-------- THE DATA --------

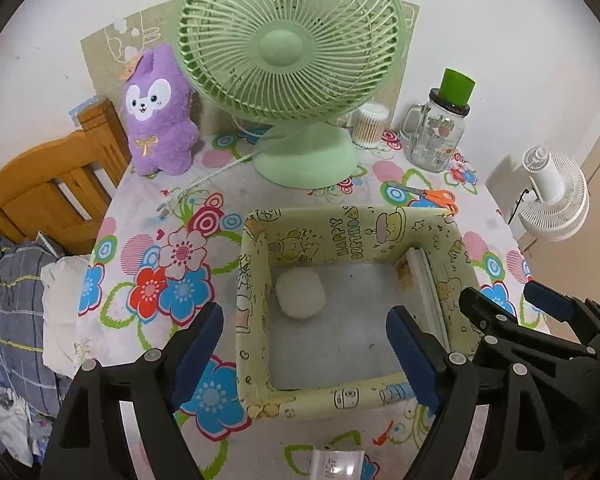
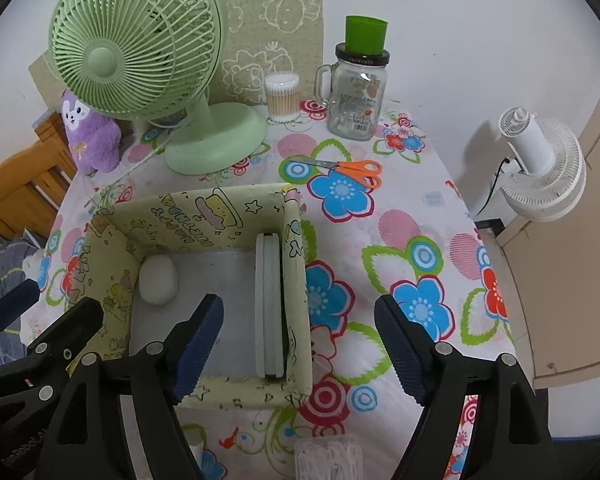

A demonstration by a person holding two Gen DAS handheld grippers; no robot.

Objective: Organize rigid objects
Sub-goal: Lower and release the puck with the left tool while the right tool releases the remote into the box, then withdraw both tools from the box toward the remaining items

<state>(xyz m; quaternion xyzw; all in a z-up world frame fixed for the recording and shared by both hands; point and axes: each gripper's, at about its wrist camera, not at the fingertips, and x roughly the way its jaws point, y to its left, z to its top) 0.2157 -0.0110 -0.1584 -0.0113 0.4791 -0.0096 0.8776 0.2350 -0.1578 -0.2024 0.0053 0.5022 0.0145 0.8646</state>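
Note:
A yellow-green patterned storage box point(image 1: 260, 280) point(image 2: 296, 280) sits on the floral table. Inside it lie a white oval object point(image 1: 300, 294) point(image 2: 158, 280) at the left and a flat grey-blue case point(image 2: 269, 308) point(image 1: 420, 272) standing on edge against the right wall. My left gripper point(image 1: 306, 344) is open and empty above the box's near side. My right gripper point(image 2: 300, 338) is open and empty, straddling the box's right wall. Orange-handled scissors point(image 1: 432, 196) point(image 2: 348, 168) lie behind the box. A clear plastic box point(image 2: 328, 456) sits at the table's near edge.
A green desk fan point(image 1: 292, 60) point(image 2: 140, 52), a purple plush point(image 1: 158, 112) point(image 2: 90, 136), a cotton-swab tub point(image 1: 370, 126) point(image 2: 282, 96) and a glass mug jar with a green cup point(image 1: 440, 132) point(image 2: 358, 84) stand at the back. A white fan point(image 2: 540, 160) stands right of the table, a wooden chair point(image 1: 48, 184) left.

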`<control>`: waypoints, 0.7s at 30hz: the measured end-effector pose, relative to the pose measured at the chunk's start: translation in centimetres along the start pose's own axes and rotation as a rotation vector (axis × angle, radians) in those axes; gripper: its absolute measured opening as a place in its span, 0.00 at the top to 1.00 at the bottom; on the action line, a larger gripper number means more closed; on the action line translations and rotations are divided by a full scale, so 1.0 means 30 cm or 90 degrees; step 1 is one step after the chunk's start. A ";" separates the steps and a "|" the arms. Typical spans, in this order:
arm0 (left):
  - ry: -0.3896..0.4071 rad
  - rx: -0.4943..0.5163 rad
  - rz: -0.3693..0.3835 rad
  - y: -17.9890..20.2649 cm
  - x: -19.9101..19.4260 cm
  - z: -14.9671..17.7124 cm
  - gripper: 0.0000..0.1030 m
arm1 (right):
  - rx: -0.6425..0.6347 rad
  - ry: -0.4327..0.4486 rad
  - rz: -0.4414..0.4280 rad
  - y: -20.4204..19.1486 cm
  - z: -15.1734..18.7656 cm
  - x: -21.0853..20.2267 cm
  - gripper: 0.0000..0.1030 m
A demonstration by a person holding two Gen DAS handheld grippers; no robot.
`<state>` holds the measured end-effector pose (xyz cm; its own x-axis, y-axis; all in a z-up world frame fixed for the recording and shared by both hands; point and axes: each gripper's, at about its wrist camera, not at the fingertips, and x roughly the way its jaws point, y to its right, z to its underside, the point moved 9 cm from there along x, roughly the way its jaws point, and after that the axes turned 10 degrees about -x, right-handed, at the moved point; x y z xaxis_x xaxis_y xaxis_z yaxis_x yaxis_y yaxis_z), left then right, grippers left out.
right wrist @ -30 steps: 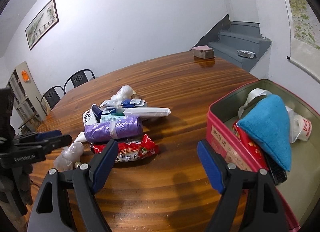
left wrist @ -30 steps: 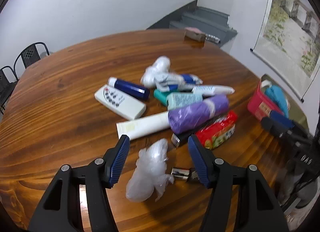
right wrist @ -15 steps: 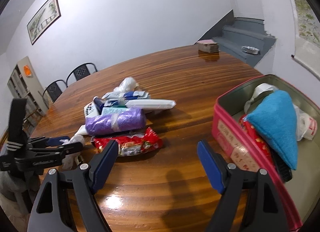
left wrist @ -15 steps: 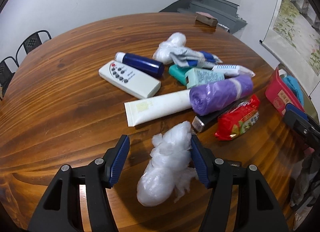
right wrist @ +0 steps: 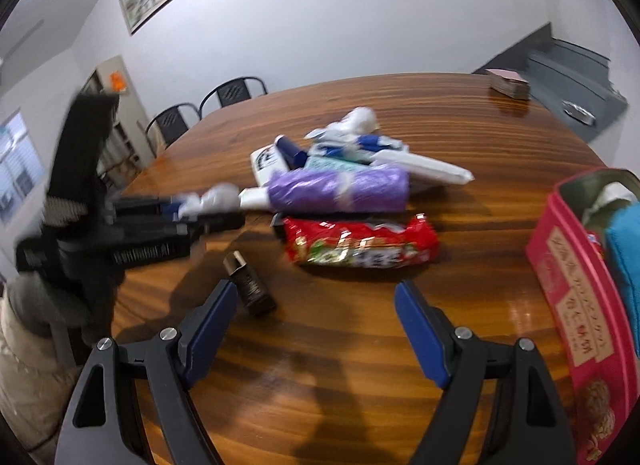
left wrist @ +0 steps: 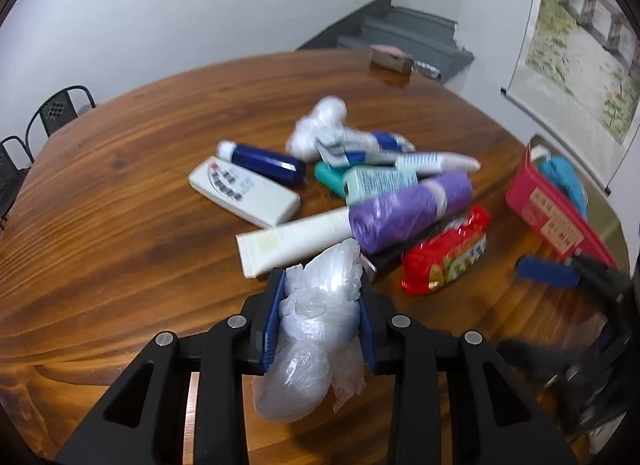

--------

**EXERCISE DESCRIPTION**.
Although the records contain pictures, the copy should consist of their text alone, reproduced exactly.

**RESPONSE BOX**.
A demonstration by a person holding two Gen DAS handheld grippers; no robot.

Objective: Organize rigid objects
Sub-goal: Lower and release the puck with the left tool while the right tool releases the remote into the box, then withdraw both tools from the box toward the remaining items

<state>(xyz m; quaternion xyzw; all in a z-up world frame fixed for the recording and shared by both hands; point and axes: each gripper's, at about its wrist camera, not at the fingertips, and x roughly the way its jaws point, y to its left, z to its top) 0.2157 -0.0110 -0.1584 -0.0113 0.4791 -0.0096 0.8776 0.2350 -0.1578 -0.2024 0.0053 0.5022 0.0145 0.8646</state>
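Note:
A yellow-green patterned storage box point(image 1: 260, 280) point(image 2: 296, 280) sits on the floral table. Inside it lie a white oval object point(image 1: 300, 294) point(image 2: 158, 280) at the left and a flat grey-blue case point(image 2: 269, 308) point(image 1: 420, 272) standing on edge against the right wall. My left gripper point(image 1: 306, 344) is open and empty above the box's near side. My right gripper point(image 2: 300, 338) is open and empty, straddling the box's right wall. Orange-handled scissors point(image 1: 432, 196) point(image 2: 348, 168) lie behind the box. A clear plastic box point(image 2: 328, 456) sits at the table's near edge.
A green desk fan point(image 1: 292, 60) point(image 2: 140, 52), a purple plush point(image 1: 158, 112) point(image 2: 90, 136), a cotton-swab tub point(image 1: 370, 126) point(image 2: 282, 96) and a glass mug jar with a green cup point(image 1: 440, 132) point(image 2: 358, 84) stand at the back. A white fan point(image 2: 540, 160) stands right of the table, a wooden chair point(image 1: 48, 184) left.
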
`<control>`: waypoints, 0.7s at 30hz: the measured end-effector pose, relative to the pose measured at the chunk's start: translation in centimetres along the start pose's own axes and rotation as a rotation vector (axis × angle, radians) in those axes; gripper: its absolute measured opening as a place in its span, 0.00 at the top to 1.00 at the bottom; on the action line, a larger gripper number means more closed; on the action line translations and rotations are divided by a full scale, so 1.0 means 30 cm or 90 degrees; step 1 is one step after the chunk's start. A ";" separates the steps and a "|" the arms. Typical spans, in this order:
arm0 (left):
  - ry: -0.3896..0.4071 rad
  - rx: -0.4943..0.5163 rad
  - rz: -0.3693..0.3835 rad
  - y: -17.9890..20.2649 cm
  - x: -19.9101..19.4260 cm
  - z: -14.9671..17.7124 cm
  - gripper: 0.0000..0.1030 m
arm1 (right):
  - rx: -0.6425..0.6347 rad
  - ry: -0.4327..0.4486 rad
  - rz: -0.4414..0.4280 rad
  - y: -20.4204..19.1486 cm
  - z: -15.1734..18.7656 cm
  - x: -21.0853..20.2267 cm
  - gripper: 0.0000..0.1030 m
A demonstration by a person holding two Gen DAS handheld grippers; no robot.
`<state>` holds the measured end-effector pose (xyz cm; its own x-axis, y-axis; all in a z-up world frame fixed for the recording and shared by both hands; point and axes: each gripper's, at about its wrist camera, not at the fingertips, and x roughly the way its jaws point, y to its right, z to its underside, the point moved 9 cm from there along x, roughly the way its jaws point, and after that the axes turned 10 degrees about -x, right-handed, at the moved point; x y z xaxis_x xaxis_y xaxis_z yaxis_x yaxis_y yaxis_z), left then right, grippers left out.
right wrist @ -30 steps: 
left wrist @ -30 steps: 
right wrist @ -15 steps: 
left wrist @ -15 steps: 
right wrist @ +0 steps: 
left wrist @ +0 steps: 

The exercise is now done.